PRA Framework

Probabilistic Risk Assessment for AI

Introduction to the PRA Framework

The rapid advancement of artificial intelligence is introducing increasingly capable and versatile systems that can handle an ever-broadening range of tasks and environments. As these general-purpose AI systems evolve, their complex influence pathways — from their misuse to immediate misaligned actions — introduce a wide array of potential harms to individuals, society, and the biosphere. This complexity, combined with the profusion of possibilities, often escapes traditional methods of evaluation, making a more comprehensive, prospective risk assessment framework crucial for covering the entire threat surface of a given AI model or system.

The Probabilistic Risk Assessment (PRA) framework addresses this need by combining:

  1. Traditional PRA methodology: Draws from established quantitative risk assessment approaches used in high-reliability industries.
  2. Prospective risk analysis: Applies threat modeling to supplement traditional PRA with low-incidence risks and analytical methods to evaluate potential harms before they manifest, recognizing that the magnitude of AI risks requires systematic analysis of future threats from the AI system.
  3. Aspect-oriented hazard modeling: Examines via a structured approach the aspect-adjacent hazards (stemming from capabilities, domain knowledge, affordances) and harm-adjacent hazards at either end, with systemic risk propagation operators covering the crucial middle ground that connects them.
  4. Societal threat assessment: Analyzes how threats from AI systems could exploit or amplify societal vulnerabilities, distinct from traditional enterprise security concerns about protecting AI systems themselves.

This integrated approach examines how an increasingly capable AI system could cause harm to society, whether through misuse, loss of control, negative side-effects, systemic degradations, or misaligned actions. The framework specifically addresses threats from any given AI system to society, focusing on pathways of harm that exploit societal vulnerabilities. Teams can systematically identify and analyze potential hazard pathways that might otherwise be overlooked in traditional assessment approaches, whether they are direct threats (like misaligned AI actions) or indirect threats (like societal destabilization through economic disruption).

PRA Framework Risk Assessment Flowchart
Figure 1: An overview of the Probabilistic Risk Assessment (PRA) framework.

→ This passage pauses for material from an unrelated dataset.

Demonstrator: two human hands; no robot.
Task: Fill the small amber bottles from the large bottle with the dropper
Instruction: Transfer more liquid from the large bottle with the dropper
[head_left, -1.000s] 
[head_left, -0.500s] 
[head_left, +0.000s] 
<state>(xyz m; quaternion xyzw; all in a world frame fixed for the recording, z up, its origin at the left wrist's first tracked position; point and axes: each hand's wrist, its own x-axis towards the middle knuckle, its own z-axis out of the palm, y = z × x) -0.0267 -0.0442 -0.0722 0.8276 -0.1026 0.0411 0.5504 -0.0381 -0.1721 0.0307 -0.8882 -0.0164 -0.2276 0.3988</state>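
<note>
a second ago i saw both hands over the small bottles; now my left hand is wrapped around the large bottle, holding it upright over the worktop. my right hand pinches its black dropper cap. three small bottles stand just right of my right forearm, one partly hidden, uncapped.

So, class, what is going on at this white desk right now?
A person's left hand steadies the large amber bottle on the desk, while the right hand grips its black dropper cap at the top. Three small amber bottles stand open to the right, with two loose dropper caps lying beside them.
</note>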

The PRA framework provides structured guidance for threat modeling and risk assessment of general-purpose AI systems. It pairs a structured taxonomy for systematic threat scanning with probabilistic risk assessment methods adapted from high-reliability industries. To enable methodical assessments, it provides reference materials for calibration, as well as guidance for scenario development and for estimating risk levels. The accompanying workbook tool provides both conceptual foundations and practical guidance for conducting thorough assessments, with a forthcoming research paper to detail more theoretical foundations.

Purpose and Scope

AI systems' increasing complexity and influence necessitates a portfolio of systematic approaches to assess and manage their risks. The PRA framework aims to contribute lateral lessons from other domain areas to that portfolio, providing structured methods for analyzing the potential and realized sources of harm associated with general-purpose AI systems. Its primary goals are to:

  1. Guide the identification and assessment of risks posed by cutting-edge AI systems to prevent societal harm.
  2. Offer a structured approach for analysis of both direct hazards from AI systems and their complex interactions that could lead to harm.
  3. Help assessors estimate likelihood levels across a broad spectrum of potential hazards, with accommodation for potential risk pathways and second-order effects.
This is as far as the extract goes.